Fair treatment is always warranted
It is important to remember that calls for fair treatment, even in cases where the seafarer has committed an illegal act, are not meant to support and approve of any wrongdoing committed by seafarers. As in all other sectors it cannot be ruled out that somebody will commit an illegal act and if this is the case, the liable person should take the responsibility. Shipowners and seafarers are of course themselves responsible for avoiding such unfortunate situations. The issue at stake here is rather that, even in such situations, the seafarer is entitled to fair treatment. This is sometimes misinterpreted as support for the crime committed, which is by no means the case.

A group of cases which could be mentioned in this respect concern so-called “magic pipe” offences, where seafarers for one reason or another have tampered with a vessel’s oily water separator and made false entries accordingly in the log book. Such crimes are considered especially gross inter alia in the US, where the Environmental Protection Agency enforces legislation in this area very stringently.

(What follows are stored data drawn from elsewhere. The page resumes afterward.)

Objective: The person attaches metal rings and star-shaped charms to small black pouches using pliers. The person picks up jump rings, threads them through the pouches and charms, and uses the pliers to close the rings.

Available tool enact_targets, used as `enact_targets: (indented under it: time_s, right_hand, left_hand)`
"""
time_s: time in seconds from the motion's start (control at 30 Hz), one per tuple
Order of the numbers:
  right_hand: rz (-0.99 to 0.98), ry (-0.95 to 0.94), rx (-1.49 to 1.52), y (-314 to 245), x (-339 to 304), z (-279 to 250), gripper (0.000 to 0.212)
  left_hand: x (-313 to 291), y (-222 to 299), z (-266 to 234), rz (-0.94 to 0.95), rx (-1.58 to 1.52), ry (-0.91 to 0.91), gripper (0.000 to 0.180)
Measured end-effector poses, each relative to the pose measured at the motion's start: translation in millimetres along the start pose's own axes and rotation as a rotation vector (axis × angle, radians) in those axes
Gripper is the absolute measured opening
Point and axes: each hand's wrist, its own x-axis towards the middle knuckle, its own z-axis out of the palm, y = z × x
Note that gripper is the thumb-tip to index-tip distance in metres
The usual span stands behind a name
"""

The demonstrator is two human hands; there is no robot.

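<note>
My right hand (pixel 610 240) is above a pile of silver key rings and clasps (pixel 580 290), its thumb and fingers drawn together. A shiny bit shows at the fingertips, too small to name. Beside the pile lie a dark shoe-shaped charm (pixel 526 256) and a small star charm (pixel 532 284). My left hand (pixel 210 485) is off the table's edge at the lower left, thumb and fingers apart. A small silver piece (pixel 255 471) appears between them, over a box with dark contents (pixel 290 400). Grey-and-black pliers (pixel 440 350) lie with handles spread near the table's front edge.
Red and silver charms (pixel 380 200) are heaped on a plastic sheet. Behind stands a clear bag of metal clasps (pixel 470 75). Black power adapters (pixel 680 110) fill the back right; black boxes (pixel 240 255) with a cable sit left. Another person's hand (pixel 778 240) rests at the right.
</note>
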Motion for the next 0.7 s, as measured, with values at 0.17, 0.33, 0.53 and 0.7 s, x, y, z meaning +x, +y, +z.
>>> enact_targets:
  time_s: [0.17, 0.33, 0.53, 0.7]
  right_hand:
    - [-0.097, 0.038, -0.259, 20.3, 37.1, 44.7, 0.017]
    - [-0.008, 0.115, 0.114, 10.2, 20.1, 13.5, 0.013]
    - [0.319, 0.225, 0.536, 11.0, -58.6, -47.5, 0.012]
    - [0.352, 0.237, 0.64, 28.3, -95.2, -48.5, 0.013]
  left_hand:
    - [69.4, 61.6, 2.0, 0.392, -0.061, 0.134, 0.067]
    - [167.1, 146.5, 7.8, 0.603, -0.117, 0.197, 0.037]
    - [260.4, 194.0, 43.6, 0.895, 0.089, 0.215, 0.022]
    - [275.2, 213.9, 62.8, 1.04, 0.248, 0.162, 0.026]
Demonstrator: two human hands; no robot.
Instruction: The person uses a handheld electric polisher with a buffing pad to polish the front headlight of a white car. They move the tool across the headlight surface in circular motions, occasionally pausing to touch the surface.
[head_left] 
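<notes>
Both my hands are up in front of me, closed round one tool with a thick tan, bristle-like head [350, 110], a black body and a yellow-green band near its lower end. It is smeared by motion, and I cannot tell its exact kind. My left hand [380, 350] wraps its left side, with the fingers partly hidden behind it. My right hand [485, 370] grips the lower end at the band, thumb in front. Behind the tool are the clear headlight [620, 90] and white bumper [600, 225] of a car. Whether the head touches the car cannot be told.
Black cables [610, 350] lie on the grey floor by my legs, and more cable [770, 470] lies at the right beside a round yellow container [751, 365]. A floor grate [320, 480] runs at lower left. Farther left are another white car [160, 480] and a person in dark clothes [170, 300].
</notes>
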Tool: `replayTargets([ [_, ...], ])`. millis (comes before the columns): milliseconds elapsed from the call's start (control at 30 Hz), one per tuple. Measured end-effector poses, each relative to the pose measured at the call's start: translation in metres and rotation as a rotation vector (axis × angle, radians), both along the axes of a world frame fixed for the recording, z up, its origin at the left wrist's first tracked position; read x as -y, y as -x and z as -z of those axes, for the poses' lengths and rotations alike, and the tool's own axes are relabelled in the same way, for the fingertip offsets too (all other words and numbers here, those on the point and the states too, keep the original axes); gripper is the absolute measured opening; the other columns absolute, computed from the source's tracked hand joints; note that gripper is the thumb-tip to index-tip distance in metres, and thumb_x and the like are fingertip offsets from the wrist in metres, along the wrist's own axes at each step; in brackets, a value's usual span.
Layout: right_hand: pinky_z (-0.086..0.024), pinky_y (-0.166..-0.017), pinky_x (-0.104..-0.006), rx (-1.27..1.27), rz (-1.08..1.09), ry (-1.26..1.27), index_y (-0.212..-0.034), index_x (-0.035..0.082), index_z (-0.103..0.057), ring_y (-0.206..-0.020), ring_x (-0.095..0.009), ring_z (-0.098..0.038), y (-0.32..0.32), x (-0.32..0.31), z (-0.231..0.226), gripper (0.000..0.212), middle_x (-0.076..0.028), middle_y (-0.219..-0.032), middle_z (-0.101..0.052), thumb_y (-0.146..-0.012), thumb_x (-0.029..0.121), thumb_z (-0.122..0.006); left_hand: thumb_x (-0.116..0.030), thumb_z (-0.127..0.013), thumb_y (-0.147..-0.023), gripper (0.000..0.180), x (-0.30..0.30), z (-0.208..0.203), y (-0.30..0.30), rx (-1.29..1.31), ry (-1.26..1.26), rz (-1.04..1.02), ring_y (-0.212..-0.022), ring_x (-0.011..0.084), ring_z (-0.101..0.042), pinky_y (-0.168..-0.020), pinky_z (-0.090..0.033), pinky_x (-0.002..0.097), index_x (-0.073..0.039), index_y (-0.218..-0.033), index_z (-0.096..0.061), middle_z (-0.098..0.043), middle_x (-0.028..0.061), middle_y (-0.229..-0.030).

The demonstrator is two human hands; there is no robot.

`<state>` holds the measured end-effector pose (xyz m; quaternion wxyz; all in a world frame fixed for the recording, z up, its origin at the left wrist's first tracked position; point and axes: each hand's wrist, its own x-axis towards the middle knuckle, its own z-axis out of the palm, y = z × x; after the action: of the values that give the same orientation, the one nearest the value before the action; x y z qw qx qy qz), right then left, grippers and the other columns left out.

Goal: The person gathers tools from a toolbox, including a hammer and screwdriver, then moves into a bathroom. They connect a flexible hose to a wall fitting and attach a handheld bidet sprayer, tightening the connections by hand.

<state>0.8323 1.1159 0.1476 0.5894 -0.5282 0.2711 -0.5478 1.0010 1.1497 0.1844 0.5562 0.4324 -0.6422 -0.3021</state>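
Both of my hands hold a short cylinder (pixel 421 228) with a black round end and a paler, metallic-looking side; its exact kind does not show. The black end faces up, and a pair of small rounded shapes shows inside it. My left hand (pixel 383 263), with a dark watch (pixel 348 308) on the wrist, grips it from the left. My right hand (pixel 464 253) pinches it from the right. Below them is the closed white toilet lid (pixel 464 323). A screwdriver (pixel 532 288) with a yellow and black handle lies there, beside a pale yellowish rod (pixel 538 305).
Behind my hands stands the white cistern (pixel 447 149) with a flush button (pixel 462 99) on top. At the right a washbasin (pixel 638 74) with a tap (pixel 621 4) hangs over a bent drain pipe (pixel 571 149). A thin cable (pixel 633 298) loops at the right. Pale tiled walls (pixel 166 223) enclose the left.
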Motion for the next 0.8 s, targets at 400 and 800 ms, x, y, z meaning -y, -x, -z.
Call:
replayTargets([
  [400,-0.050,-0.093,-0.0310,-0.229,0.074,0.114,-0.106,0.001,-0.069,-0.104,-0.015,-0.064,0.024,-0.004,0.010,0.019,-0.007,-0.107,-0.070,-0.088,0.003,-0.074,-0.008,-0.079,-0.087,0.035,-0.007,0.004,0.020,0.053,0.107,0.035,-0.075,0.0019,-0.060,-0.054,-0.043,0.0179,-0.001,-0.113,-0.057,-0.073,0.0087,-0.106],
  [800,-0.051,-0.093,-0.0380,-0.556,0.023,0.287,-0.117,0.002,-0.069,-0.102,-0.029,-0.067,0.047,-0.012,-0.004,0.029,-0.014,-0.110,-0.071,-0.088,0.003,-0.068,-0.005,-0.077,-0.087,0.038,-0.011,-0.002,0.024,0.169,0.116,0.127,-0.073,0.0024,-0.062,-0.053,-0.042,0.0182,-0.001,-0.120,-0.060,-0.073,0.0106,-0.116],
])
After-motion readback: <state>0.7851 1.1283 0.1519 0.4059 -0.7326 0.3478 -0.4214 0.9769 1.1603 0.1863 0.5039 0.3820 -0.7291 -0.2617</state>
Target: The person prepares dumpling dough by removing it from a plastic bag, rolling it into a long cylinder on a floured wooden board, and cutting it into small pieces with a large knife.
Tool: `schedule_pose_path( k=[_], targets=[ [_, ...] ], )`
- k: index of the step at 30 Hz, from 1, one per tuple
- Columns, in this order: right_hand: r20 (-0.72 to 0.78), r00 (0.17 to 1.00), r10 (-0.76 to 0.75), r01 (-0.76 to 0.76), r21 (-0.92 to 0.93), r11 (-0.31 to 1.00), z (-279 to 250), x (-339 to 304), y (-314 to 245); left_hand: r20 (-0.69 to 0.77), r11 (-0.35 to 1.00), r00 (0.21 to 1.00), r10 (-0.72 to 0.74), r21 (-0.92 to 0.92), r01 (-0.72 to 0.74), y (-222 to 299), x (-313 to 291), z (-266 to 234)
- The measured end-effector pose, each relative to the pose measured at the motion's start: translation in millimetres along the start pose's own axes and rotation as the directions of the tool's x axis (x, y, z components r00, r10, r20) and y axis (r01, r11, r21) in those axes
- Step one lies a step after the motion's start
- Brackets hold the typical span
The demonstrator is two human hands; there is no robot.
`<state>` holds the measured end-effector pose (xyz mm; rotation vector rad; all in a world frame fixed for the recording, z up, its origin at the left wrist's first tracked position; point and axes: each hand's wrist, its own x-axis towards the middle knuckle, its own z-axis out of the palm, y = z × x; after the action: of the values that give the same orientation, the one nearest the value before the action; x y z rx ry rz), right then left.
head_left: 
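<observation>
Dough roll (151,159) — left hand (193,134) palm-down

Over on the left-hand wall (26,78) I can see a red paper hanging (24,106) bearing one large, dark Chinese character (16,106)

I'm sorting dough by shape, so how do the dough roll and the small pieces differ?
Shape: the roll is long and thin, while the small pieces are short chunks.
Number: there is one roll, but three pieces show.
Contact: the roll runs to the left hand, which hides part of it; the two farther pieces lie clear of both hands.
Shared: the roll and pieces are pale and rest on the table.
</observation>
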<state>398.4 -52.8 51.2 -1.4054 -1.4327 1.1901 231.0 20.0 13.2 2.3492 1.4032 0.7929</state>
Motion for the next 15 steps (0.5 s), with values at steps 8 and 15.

A case involving the bulk carrier Theotokos operated by a Greek ship management company clearly shows the gravity with which this is looked upon: here, the Master was sentenced to 6 months in prison followed by 4 months in community confinement, as well as a $4,000 fine for obstruction, environmental and ship safety violations in relation to a pollution incident which took place in September 2008. In addition, the Master was banned from entering the US, US ports, or being present upon a vessel that enters into the territorial waters of the US for a period of 3 years.

The company not only had to accept a $2.7 million fine, plus a USD 100,000 community service payment, but its entire fleet was barred from entering US waters for three years. Although the case is obviously an example of a severe consequence, it does not constitute unfair treatment as such, and the best way to proceed is to accept that this is a fact of life and shipowners and seafarers should simply acknowledge and abide by this. It should be noted in this respect that, in the US, the severe punishments for seafarers are most often related to maintaining false record books, making false statements to US officials in relation to port State controls and the like, i.e. provisions which apply more generally in the US penal system.

Spill over effects
It goes without saying that, as also highlighted in the previous article focusing on the general trends in relation to incidents of unfair treatment of seafarers, the implications for individual seafarers cannot be seen in isolation. Thus, the considerable number of high profile cases of unfair treatment is bound also to have consequences for the shipping sector in broader terms, its image, and the ability to recruit and retain a sufficient number of qualified seafarers to the sector. BIMCO considers that the trend which has been observed towards a stricter liability regime will further complicate this situation and is therefore committed to improving the situation for seafarers and the shipping industry as a whole.